When I was older and boarding my horses at a friend’s barn, it was, after the first twenty minutes perhaps, a very different story. As the storm began to blow harder, the hoses had to be broght in from the pasture. Before we brought them in it was a rush to clean the twelve or fourteen stalls – I can’t remember how many – a lot it seemed – and make them fresh with clean bedding. Before the stall cleaning, the ice often had to be chipped out of the water buckets and they refilled. Then when the water pipes to the barn were frozen it meant going across the yard to the outside water faucet and carrying those five gallon pails back down to the horses.
When the horses were in and happily munching their grain and hay, my friend and I went up to her house. The wood stove in the kitchen was shedding very welcome warmth and her mother was sitting in the window watching the snow come down, heavier and heavier. We got used to it as the winter came on, but to see her delighted smiles and hear her exclamations of “Isn’t it beautiful!” made us grind our teeth because at that time we weren’t seeing the beauty only the extra work that fell to us with the snow.

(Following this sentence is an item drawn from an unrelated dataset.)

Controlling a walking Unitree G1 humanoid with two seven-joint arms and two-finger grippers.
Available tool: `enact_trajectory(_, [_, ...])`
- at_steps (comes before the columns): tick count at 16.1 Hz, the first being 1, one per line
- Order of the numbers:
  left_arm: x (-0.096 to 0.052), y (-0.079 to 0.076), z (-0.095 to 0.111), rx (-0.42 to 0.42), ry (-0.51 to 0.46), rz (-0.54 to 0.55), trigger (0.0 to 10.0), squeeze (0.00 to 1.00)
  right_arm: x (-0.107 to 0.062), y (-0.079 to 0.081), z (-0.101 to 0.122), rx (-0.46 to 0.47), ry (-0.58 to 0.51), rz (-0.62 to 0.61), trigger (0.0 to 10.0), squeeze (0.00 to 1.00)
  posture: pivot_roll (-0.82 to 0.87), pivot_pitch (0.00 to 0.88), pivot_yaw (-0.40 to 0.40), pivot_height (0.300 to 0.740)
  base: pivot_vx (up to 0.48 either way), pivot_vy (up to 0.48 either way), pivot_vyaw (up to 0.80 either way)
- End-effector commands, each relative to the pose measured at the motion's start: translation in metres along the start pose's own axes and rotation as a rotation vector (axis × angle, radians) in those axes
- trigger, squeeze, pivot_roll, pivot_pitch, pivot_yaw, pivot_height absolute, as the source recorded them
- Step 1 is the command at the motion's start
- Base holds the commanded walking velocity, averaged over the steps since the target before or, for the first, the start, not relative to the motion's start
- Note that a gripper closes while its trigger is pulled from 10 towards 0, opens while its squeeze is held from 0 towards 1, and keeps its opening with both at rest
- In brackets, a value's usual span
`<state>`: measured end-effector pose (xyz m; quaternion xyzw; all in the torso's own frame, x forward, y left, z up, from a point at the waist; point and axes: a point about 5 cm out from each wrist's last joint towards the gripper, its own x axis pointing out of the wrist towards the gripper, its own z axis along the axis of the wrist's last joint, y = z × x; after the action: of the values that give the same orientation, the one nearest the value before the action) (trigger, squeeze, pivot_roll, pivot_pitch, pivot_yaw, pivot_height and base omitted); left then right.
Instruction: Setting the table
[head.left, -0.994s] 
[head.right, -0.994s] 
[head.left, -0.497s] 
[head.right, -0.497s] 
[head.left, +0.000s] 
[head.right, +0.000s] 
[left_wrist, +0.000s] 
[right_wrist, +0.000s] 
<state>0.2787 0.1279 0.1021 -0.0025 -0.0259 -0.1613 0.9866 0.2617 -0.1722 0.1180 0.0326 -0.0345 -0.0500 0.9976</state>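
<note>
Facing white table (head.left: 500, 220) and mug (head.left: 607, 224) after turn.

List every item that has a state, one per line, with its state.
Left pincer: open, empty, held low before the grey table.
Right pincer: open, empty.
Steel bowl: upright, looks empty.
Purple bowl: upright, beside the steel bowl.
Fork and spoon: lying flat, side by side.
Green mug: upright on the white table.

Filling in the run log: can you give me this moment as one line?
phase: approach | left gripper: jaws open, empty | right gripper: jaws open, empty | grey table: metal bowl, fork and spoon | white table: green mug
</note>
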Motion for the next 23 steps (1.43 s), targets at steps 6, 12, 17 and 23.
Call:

My friend’s mom is gone now and as I sat in my window delighting in the first snow storm of the season, I remembered and I finally understood.
Friday, November 08, 2013
Hi Spark friends !! Yes, finally my computer, my desktop, (old but I love it,) and I (not old but maybe a little) seem to be back in better health. Missed you all at Spark and many thanks to you who didn’t give up on me!
In the intervening months I’ve been learning a bunch of new stuff, for example use of a walker, how to cook and appreciate low/no salt cooking and thanks to Mrs. Dash, not as hard as I feared. Have to admit though, I really long sometimes for a loaded pepperoni pizza! I have learned to monitor weight to control fluids and to keep the blood pressure at a reasonable level, to keep the INR reading (for the warfarin) constant, to keep the pill box filled and then to take the things. I have avoided the pill-thing for years and it is a chore to remember them and take them at a scheduled time. Scheduled? When I retired I got rid of time tables and put my watch away. It was sure nice while it lasted!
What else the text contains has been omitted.